There are many great things about this movie. The plot is engaging, intricate, and layered, with some surprising twists and turns, the storytelling deft and masterful. The film’s production values, costume design, and music are excellent, and the medieval world it reconstructs, one in which justice is often decided by the sword and women are viewed as property, is utterly convincing.
Unfortunately, though, this movie suffers from a fatal flaw: the complete absence of People of Color. Jodie Comer gave a powerful performance as Marguerite, an intelligent and redoubtable woman struggling for her own measure of happiness in a patriarchal society, but the best acting in the world could not make up for her overwhelming whiteness. She is dazzling in this film, but her beauty is that of white beauty standards imposed upon Black and brown women. Matt Damon may have been spectacular as Jean, Marguerite’s grim, flawed husband, riven with sexism, honor, and injured pride, but why couldn’t the role have gone to a Black man instead (or better yet, a Black woman)? This movie raises many important issues, but all I could think about whilst watching it was “WHERE ARE THE PEOPLE OF COLOR? WHY AREN’T THERE ANY PEOPLE OF COLOR IN THIS? WHY DO WE HAVE TO WATCH YET ANOTHER MOVIE ABOUT WHITE PEOPLE?” The dialogue might have been good, but, honestly, I couldn’t really concentrate on it past the rage-headache I was having. This movie has been praised for being a skillful study in perspectives – the film is split into three parts, showing the story from Jean, Jacques, and Marguerite’s perspectives in turn, each offering their own, often differing, version of events – but the perspective of People of Color is nowhere to be seen.
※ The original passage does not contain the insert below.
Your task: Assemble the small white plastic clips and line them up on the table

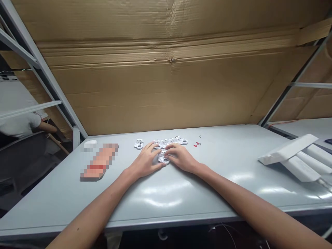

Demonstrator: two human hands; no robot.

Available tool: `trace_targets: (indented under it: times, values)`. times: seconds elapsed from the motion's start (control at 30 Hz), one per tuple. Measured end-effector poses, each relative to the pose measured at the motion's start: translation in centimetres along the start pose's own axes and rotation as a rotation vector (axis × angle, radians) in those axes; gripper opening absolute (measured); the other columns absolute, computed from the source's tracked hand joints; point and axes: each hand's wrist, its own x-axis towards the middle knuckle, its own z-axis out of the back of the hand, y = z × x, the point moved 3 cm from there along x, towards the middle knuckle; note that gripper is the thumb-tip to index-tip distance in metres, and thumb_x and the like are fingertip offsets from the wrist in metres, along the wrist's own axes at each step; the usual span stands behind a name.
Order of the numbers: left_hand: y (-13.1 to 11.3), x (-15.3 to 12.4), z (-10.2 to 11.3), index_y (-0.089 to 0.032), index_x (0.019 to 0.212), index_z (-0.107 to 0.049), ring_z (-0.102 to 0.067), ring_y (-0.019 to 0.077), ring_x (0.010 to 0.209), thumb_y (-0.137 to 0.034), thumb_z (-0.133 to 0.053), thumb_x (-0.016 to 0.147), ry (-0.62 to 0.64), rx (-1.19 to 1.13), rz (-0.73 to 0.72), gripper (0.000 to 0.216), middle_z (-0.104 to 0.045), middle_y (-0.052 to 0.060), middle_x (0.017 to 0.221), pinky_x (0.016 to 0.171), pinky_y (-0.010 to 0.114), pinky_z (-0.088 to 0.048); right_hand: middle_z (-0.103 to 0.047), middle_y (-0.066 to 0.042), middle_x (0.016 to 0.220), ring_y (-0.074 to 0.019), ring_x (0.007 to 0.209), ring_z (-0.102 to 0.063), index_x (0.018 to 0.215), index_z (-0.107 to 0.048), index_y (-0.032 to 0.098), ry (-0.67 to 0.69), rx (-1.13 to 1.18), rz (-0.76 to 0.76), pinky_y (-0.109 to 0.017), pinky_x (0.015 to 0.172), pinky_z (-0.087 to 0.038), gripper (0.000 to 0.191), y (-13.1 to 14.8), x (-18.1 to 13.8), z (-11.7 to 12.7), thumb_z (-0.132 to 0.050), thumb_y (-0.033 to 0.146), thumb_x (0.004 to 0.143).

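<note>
A small white plastic part (pixel 163 158) with a round ring at its lower end lies on the table between my two hands. My left hand (pixel 145 160) holds its left side, thumb below and fingers above. From the right, my right hand (pixel 181 157) grips the same part with curled fingertips that hide some of it. Just beyond my fingers stands a row of several similar white ringed parts (pixel 172 141), partly covered by my hands. One more such part (pixel 139 144) lies apart to the left.
Small red and black pieces (pixel 196 144) lie right of the row. A pixelated orange-red object (pixel 101 160) and a white item (pixel 90 143) are on the left. White box-like pieces (pixel 293 155) lie at the right. Cardboard (pixel 166 93) walls the table's back; a person (pixel 20 122) is at far left.
</note>
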Motion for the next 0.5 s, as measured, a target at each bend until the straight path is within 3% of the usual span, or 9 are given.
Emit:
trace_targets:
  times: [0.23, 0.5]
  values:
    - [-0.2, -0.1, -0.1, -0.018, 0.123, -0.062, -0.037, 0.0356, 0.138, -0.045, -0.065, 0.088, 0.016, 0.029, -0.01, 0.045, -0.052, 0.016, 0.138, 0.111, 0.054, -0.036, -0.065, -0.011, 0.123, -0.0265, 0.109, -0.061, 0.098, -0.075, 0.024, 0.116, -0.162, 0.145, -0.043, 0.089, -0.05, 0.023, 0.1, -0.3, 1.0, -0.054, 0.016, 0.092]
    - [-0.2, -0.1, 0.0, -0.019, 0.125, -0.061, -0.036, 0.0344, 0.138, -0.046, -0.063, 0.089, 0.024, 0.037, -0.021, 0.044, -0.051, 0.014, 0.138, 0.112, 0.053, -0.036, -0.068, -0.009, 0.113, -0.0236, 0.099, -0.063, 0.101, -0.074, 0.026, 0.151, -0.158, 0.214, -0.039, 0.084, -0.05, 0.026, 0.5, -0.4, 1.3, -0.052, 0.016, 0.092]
Jodie Comer as the Lady Marguerite. A wonderful, but white, actress.
It’s mindboggling how, in this day and age, some people actually thought it was ok to make a movie starring an exclusively white cast. It’s sickening to see people pull shit like this and hide behind lame excuses like “this film is based on true events and there just weren’t many People of Color in 14th-century France.” We know such arguments for “historical realism” and “fidelity to the source material” for what they are – racist excuses to exclude People of Color. This film is basically an appendage of White Power, raping the souls of People of Color, just like how Jacques raped Marguerite.
The screenwriters of this film were Matt Damon, Ben Affleck, and Nicole Holofcener who are, as it turns out, also all white. Despite its so-called “merits,” I cannot recommend their movie. Since there are 0 People of Color in it, I give their film 0 stars out of 5, and may God have mercy on their souls.